I chose the sniper the first time around and got bored of one shot KO'ing everything around half way through, so I started again with the female character. Elemental weapons are great, especially the corrosive ones.


----------



## mrs quoad (Nov 9, 2012)

Coming to mac November 20th.

Awesome sauce


----------



## Dandred (Nov 11, 2012)

I'm not sure I like this game, maybe I'm too old......feels like you need to have AHD to enjoy this, just too much mentalness going on, not just the game but the menus are just really hard to get my head round...


----------



## Sunray (Nov 11, 2012)

That does take a bit of time to get use to, but they are much better laid out than the previous one. 
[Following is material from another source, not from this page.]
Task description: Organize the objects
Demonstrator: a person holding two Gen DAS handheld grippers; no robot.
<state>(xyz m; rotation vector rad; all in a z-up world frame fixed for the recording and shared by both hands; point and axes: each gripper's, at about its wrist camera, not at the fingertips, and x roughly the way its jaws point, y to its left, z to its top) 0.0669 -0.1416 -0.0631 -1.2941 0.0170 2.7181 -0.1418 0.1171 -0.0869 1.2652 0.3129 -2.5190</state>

Some of the mission can be quite funny to complete.

Current items of note:
A very annoying sniper rifle that keeps making snide comments when I use it e.g. 'Serial killers thought they were good people too' , but does 5000 critical hit damage and has 50% fire chance.
A shield that has 850 shield capacity but a totally ridiculous 1400 recharge rate with 1.5 delay. Its nearly instant recharge but I'm not sure its that useful due to its capacity.
A grenade mod. 2100x9. Homes in on targets, explodes and scatters 9 more grenades fairly close. Can wipe out loads in one.


----------



## sim667 (Nov 16, 2012)

I've had this 3 days and still not had a chance to play it, as my housemate has a week off atm and always has a sitting room full of peoplem by the time I get home from work


----------



## Sunray (Nov 16, 2012)

Its been quite buggy.  They patched it and I ended up with 61 bad ass tokens.  Its dropping more regularly now.  I was getting nothing much at all until they patched it.  Mouse wheel on some lists does not scroll properly, supposed fixed.  I'm on a quest to find some stuff and one thing didn't drop.


----------



## golightly (Nov 16, 2012)

sim667 said:


> I've had this 3 days and still not had a chance to play it, as my housemate has a week off atm and always has a sitting room full of peoplem by the time I get home from work


 
Put your headphones on and ignore them.  That's what I do when I have visitors.


----------



## sim667 (Nov 16, 2012)

golightly said:


> Put your headphones on and ignore them. That's what I do when I have visitors.


 
Theyre always using the tv  They are kind of my freinds too, but more his

Almost tempted to move my xbox to my bedroom


----------



## Dandred (Nov 16, 2012)

sim667 said:


> Theyre always using the tv  They are kind of my freinds too, but more his
> 
> Almost tempted to move my xbox to my bedroom


 
You can always bring it back once you've had your fill!


----------



## Shippou-Sensei (Nov 16, 2012)

played a bitr of co-op with a freind  but was too fucked to remeber much


----------



## sim667 (Nov 16, 2012)

Dandred said:


> You can always bring it back once you've had your fill!


 
True.

Im hoping he'll fuck off out for most of the weekend.


----------



## stuff_it (Nov 17, 2012)

I just bought this.


----------



## stuff_it (Nov 17, 2012)

This is right up my street 

I'm no-where good enough to hand out my username yet though! 



mrs quoad said:


> Shit. Borderlands, Bioshock or Deus Ex?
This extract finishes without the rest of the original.